On School Bullying

School bullying is a huge problem around the world; and I say this as someone who went to an excellent school and was a star student. I have the testimony of any number of former students who say that they have been bullied or made to feel like trash. To my shock, this also included a football star. If this problem can be that bad at the kind of school that I attended, then how much worse it is everywhere else?

My stepdaughter was bullied at her school; and from what happened to her I could see the dynamics. Someone starts picking on someone else and gets away with it; then others join in and it becomes the thing to do. Malice on the part of one individual spreads through the whole system, and all sorts of children take part in the bullying even if they would not have done so otherwise - because it has become the thing to do.

My stepdaughter's school did nothing about this problem until she began fighting back; at which point the school decided that she was the problem. We had to homeschool her for the remaining of her school year and then sent her to a different school. She is a sweet kid, and it's wrong that she was treated this way. For that matter, it's wrong that children get treated this way, period.

For this reason I am advocating a rational approach to dealing with school bullying, and that is: Tackle the problem at the seed. Identify the person who starts the bullying and punish that person. This will attack the problem in two ways. One is to punish the initiator of the wrongdoing and deter them and others from further wrongdoing. And the second is to reduce the credibility of the initiator of the wrongdoing so that other kids are less likely to join in the initiator's nonsense.

The problem of school bullying is being more acknowledged now than at many times in the past, and that is for the better. The school should not be a place of torment.
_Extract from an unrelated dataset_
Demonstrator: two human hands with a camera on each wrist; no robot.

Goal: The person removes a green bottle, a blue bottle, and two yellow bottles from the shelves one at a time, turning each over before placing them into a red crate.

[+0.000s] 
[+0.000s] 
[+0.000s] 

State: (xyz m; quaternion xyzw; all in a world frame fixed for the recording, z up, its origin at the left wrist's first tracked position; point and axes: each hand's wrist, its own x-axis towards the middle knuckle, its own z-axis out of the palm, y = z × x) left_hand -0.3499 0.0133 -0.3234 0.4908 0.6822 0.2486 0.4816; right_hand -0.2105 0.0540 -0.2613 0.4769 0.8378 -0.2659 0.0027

It should be a safe learning environment in which children learn the knowledge and the skills that they require, not the place in which they get traumatized.

Another function of school is to teach good character. With the school bullying, some turn into bullies or followers of bullies and others become victims. In all cases the character forged on the part of all parties is the worst that it can be. Being a bully is bad character; being a follower of a bully is bad character. As for the people at the receiving end of the bullying, they frequently get scarred for life; and that is just as bad for the country as it is for them. It causes brain drain. It causes rebellion and alienation. It causes mental illness. It weakens the country.

School bullying is a major social problem - one that is not limited to a country or a social milieu. It happens everywhere, whether the parents are rich or poor, and regardless of race and geography. As such it must be taken on at the societal level; but it should also be taken on on the part of individual schools.

This requires a paradigm shift in how this problem is handled. The person who's being bullied is not responsible for the bullying; the person doing the bullying is. Responsibility means confronting the people doing the bullying, not attacking the person who's being bullied, who is suffering enough as is. If more than one person takes part in the bullying, the most likely reason is the dynamic of which I spoke with regard to my stepdaughter: Namely that someone started it and got away with it, and it became the thing to do. For the record, my stepdaughter is being treated well at the school that she attends now; which proves even further that she was not the one who was at fault.

And to those who claim that the world is harsh and that bullying prepares kids for the real world: The real world is what people make of it. If you create a heartless arrangement, then it is you that are in the wrong. People should be better than that, and the real world should be better than that. And if one is actually a loving parent or a good pedagogue, then working toward that state of affairs will be the direction of his activities.